The new academic year of 2014/2015 started with great excitement in the Faculty of Medicine at Memorial: 81 students, the Class of 2018, starting Phase 1; and 81 students, the Class of 2017, returning from their summer research projects for the final part of Phase 2; plus the bonus of being in the newly commissioned building with its state of the art teaching facilities.
It was most fulfilling to participate in some Phase 1 and Phase 2 teaching on the themes of social accountability and community engagement.
There was also excitement in the Faculty with the news and pictures of the ceremony in Milan for the award of excellence in social accountability.
My new project involves evaluating student engagement in the MD curriculum and in the life of the medical school and the wider community in relation to international standards. Discussions with faculty and students have already begun to identify the range and depth of student engagement at the Faculty of Medicine.
It is so exhilarating to be in the environment at Memorial with a culture and society that value medical education.
Finally, it was heartening to have a peer-reviewed paper published earlier this month.
Robbé, I.J. (2014) Revealing the hidden curriculum and reducing cultural reproduction: small steps on a long road. Medical Education, 48: 842–848.

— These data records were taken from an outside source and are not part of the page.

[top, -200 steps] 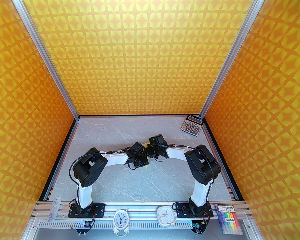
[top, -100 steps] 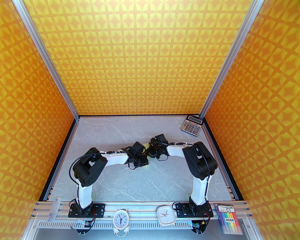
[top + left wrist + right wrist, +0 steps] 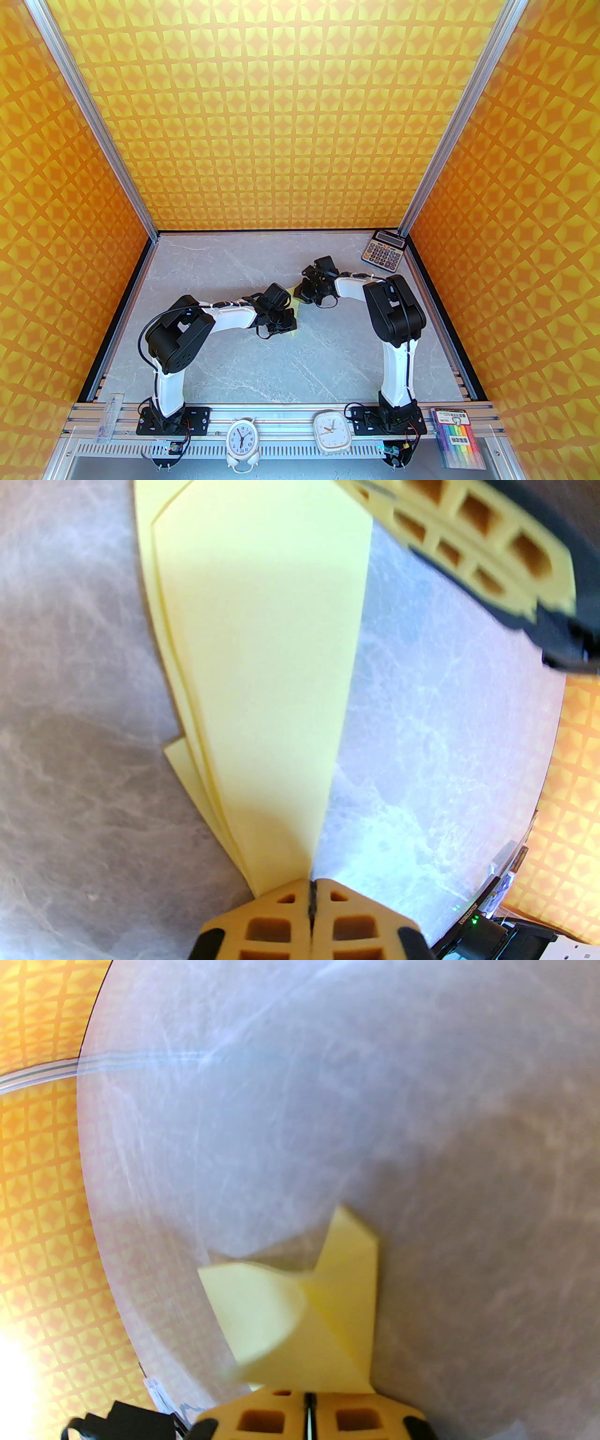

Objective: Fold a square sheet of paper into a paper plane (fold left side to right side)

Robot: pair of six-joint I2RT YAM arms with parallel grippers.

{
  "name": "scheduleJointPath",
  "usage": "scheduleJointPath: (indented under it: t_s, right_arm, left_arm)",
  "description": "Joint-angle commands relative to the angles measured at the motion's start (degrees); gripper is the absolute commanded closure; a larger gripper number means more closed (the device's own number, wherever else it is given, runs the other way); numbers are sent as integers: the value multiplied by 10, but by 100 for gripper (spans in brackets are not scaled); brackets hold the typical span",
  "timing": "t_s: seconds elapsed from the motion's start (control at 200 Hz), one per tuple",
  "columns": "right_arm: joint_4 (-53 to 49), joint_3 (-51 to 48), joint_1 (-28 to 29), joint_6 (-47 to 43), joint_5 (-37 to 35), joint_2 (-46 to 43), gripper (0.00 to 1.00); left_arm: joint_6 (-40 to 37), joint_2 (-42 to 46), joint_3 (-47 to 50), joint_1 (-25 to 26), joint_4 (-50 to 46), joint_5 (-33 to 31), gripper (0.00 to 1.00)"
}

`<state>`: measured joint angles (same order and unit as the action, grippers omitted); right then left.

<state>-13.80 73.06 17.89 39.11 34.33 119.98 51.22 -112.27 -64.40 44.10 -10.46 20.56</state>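
The plane [image 3: 262, 667] sits at the middle of the table [image 3: 281, 375], a layered yellow dart stretched between my two grippers; I can't tell whether it touches the surface. The left gripper [image 3: 310, 892] is pinched tight on its narrow end, and the right gripper [image 3: 308, 1398] is clamped on the wider, flared end. I'd keep the layers aligned and press the crease flat without tugging the ends apart. Both arms bend inward, elbows out, wrists nearly meeting.

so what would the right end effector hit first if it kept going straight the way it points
Probably the grey marbled table: past the folded pale yellow paper plane pinched in the right end effector, the way looks free, though depth is unclear.
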Motion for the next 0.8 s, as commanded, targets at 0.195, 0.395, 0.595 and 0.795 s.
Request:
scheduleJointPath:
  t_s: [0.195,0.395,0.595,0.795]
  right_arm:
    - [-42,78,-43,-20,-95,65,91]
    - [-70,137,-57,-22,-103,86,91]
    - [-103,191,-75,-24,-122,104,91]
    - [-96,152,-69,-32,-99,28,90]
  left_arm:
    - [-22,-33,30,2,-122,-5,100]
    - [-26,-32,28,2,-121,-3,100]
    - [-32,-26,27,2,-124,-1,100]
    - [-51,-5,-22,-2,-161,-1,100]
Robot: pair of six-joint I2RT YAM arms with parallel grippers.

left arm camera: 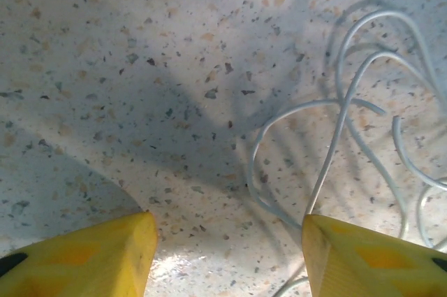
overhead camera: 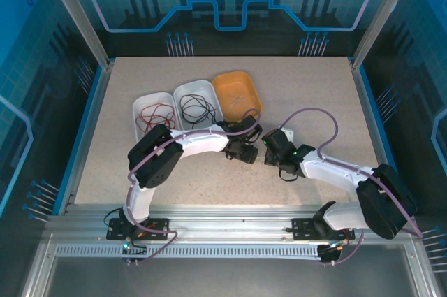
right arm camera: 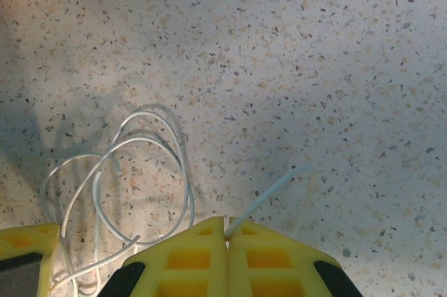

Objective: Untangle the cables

My paper is a commentary on a paper by Elspeth Hill and colleagues. Hill, E., Bowman, K., Stalmeijer, R., & Hart, J. (2014) You’ve got to know the rules to play the game: how medical students negotiate the hidden curriculum of surgical careers. Medical Education, 48: 884–894.
I have the Membership of the Royal College of Surgeons (MRCS, London) qualification from more than 30 years ago when I was contemplating vascular surgery as a career. The Hill et alia paper fitted well with my research with Dr Stephen Brigley before he retired and more recently with Dr Liz Mossop (University of Nottingham, UK) in veterinary education.